“There has to be a balance,” Dale Lathim, executive director of the Potato Growers of Washington, says. His job, he explains, is to negotiate contracts between potato growers and processors that meet the needs of both sides: “The best possible contract for growers and processors.”
Lathim’s roots in agriculture go back to when he grew up on a farm north of Pasco, Wash. His family grew dryland wheat and raised cattle. “It was all I ever knew and wanted,” he says. He enjoyed the freedom of farming and working outside with his “hands in the dirt.” And he loved the cattle. “Cattle are interesting creatures,” he says. “The whole life process and each has a personality.” From raising to selling, Lathim says working with cattle was very enjoyable.
After attending Washington State University and majoring in agriculture with minors in agriculture mechanics and agriculture economics, Lathim returned to the family farm. He worked there for three years before the family put the entire farm under the conservation reserve program. He has worked at Potato Growers of Washington for 21 years and is now 53 years old. He and his wife, Gayle, have five grown children between them.
His job at Potato Growers of Washington puts Lathim as the principle negotiator between growers and processors. While he meets with committees of growers, Lathim negotiates for the approximately 80 percent of potatoes that go into frozen processing. However, he doesn’t negotiate for dehydrated processing.
During his tenure at Potato Growers of Washington, Lathim has seen the industry evolve" In 1993, he says, there were about 400 growers and six processors. Now growers have consolidated to about six entities and there are only three processor companies: McCain, Simplot, and Lamb-Weston. “Growers have gotten larger but profit per acre has gotten smaller,” he adds.
And the same is true for the processor side, he says, as their margins have gotten smaller. “When I started I never would have dreamed it would have gotten this far this fast,” Lathim says. While consolidation was necessary, he is surprised by how quickly it happened.
The best part of Lathim’s job, he says, is “working with growers. I'm not sure you can find a better segment from any industry to work with than potato growers.” Farmers, by nature, have to be optimistic, he says, but to be a potato farmer requires being a maverick. “The optimism and do-whatever-it-takes attitude makes them very enjoyable to be around.”
The biggest challenge Lathim faces is that balancing act between growers and processors. “I can’t get in a position of only going for growers because that may not be best for the industry.” He says he needs to balance the short-term needs of growers with the long-term needs of the industry. “A prosperous processing industry is necessary for the growers to be profitable and prosperous.”
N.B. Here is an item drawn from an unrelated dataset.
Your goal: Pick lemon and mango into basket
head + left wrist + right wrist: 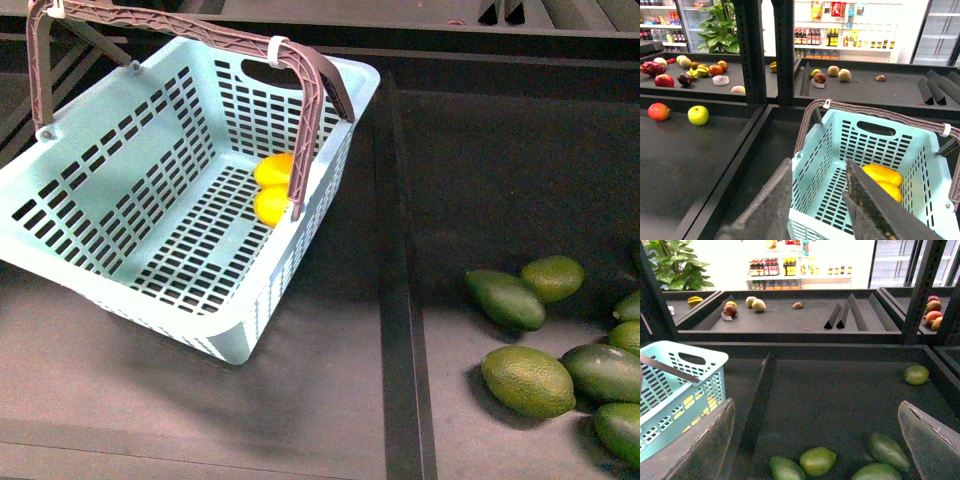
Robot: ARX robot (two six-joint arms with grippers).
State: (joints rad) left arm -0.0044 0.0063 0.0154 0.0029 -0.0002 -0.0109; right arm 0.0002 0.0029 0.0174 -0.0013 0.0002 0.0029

Lathim is also president of the Potato Marketing Association of North America. This is an association of all the bargaining organizations in North America. It requires him to travel to anywhere there are potato processors. He travels six to 10 days per month, and in his office is a map of North America with pins for every place he’s been on business. Pins range from Prince Edward Island to southern California. He says his wife would like him home more, but “she’s a career woman and works as long as or longer than I do.”
In addition, Lathim is executive director of United Fresh Potato Growers of Washington and Oregon. In that job he makes sure fresh potato growers have the information they need to make the best decisions possible about marketing their crop.
Lathim is active with the Washington-Oregon Potato Conference and has an oversize potato peeler to commemorate this times when he was chairman. He’s the only still-active board member from when the conference was held in Moses Lake and is currently chairman of the trade show. He’s also on the Executive Committee of the Washington State Potato Foundation.
Lathim says that while growers face many problems, the biggest one is probably the regulatory burden. He says it’s a “constant challenge” for growers. “I’m not sure the American people and politicians know where their food comes from,” he says. They will make a regulation that sounds good on paper but doesn’t work for growers. “I have a lot to say to them and do every chance I get,” Lathim says of people who don’t understand agriculture. “I try to fill in with as much fact and science as I can because there’s so much emotion around those issues.”
Also, outside the Columbia Basin Project, water is a “huge” issue for growers, Lathim explains.
In his spare time, Lathim enjoys golf. “I go out and have fun.” He says he usually shoots in the 80s. He also enjoys travel for pleasure, especially the Caribbean and Jamaica. He enjoys Las Vegas and having meetings there and the “great golf” available. He’s a Seattle Mariners fan, talking about how they missed the playoffs last year by one game. With the new players coming in, he thinks they are a “playoff team but maybe not a World Series team.”
Of the Potato Growers of Washington he says with obvious pride, “We’re a big part of why the Columbia Basin has been so prosperous and successful in the potato industry.”